# WHAT IS EXPECTED:
For this exercise, retype all the data exactly and exclude every image.

------------------------

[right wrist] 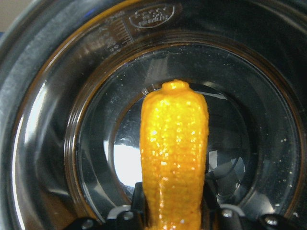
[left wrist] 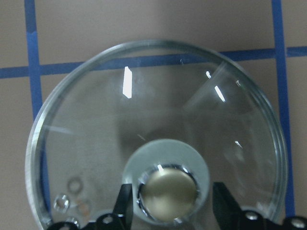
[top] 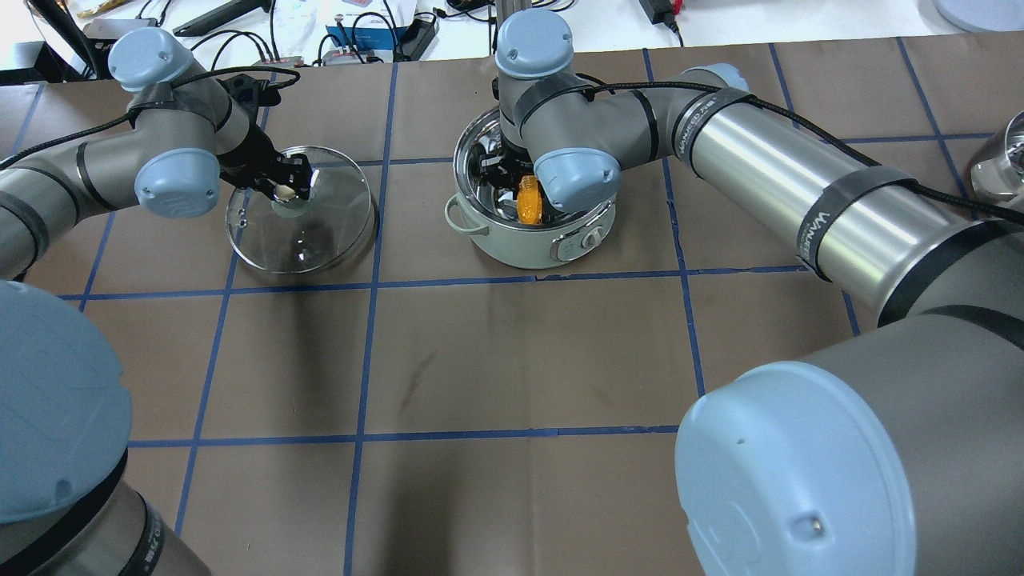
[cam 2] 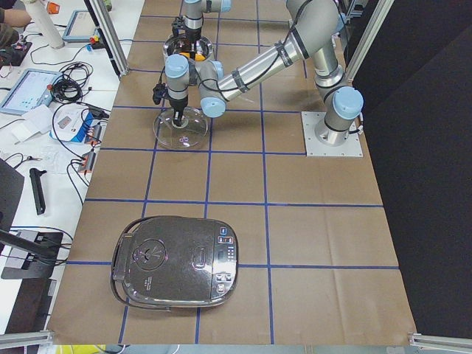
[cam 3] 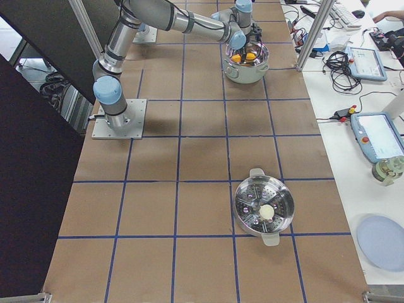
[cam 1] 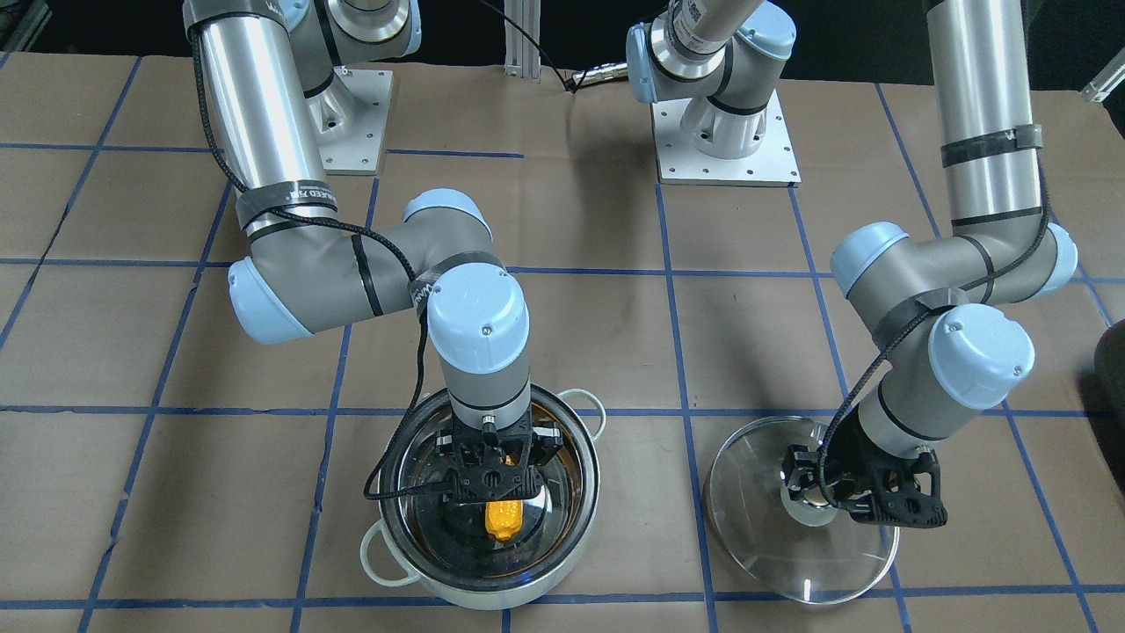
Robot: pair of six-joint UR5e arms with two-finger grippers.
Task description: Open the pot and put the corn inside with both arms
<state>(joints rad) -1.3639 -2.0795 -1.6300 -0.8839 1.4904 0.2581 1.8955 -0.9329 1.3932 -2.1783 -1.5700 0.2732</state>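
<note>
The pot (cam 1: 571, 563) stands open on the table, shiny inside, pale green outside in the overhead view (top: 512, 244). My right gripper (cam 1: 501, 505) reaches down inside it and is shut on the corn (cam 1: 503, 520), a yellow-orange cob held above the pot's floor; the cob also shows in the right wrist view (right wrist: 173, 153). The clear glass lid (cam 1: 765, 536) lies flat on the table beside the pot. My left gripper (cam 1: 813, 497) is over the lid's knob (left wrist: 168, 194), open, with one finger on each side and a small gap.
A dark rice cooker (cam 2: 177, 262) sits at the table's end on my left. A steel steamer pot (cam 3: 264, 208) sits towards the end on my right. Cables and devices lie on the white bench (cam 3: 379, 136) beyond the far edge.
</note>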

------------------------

# ANSWER AREA:
[right wrist] 
[left wrist] 
[top] 
[cam 2] 
[cam 3] 
[cam 1] 
Robot: pair of six-joint UR5e arms with two-finger grippers.
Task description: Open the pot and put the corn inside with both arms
<state>(joints rad) -1.3639 -2.0795 -1.6300 -0.8839 1.4904 0.2581 1.8955 -0.9329 1.3932 -2.1783 -1.5700 0.2732</state>
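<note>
The pot (cam 1: 571, 563) stands open on the table, shiny inside, pale green outside in the overhead view (top: 512, 244). My right gripper (cam 1: 501, 505) reaches down inside it and is shut on the corn (cam 1: 503, 520), a yellow-orange cob held above the pot's floor; the cob also shows in the right wrist view (right wrist: 173, 153). The clear glass lid (cam 1: 765, 536) lies flat on the table beside the pot. My left gripper (cam 1: 813, 497) is over the lid's knob (left wrist: 168, 194), open, with one finger on each side and a small gap.
A dark rice cooker (cam 2: 177, 262) sits at the table's end on my left. A steel steamer pot (cam 3: 264, 208) sits towards the end on my right. Cables and devices lie on the white bench (cam 3: 379, 136) beyond the far edge.
</note>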

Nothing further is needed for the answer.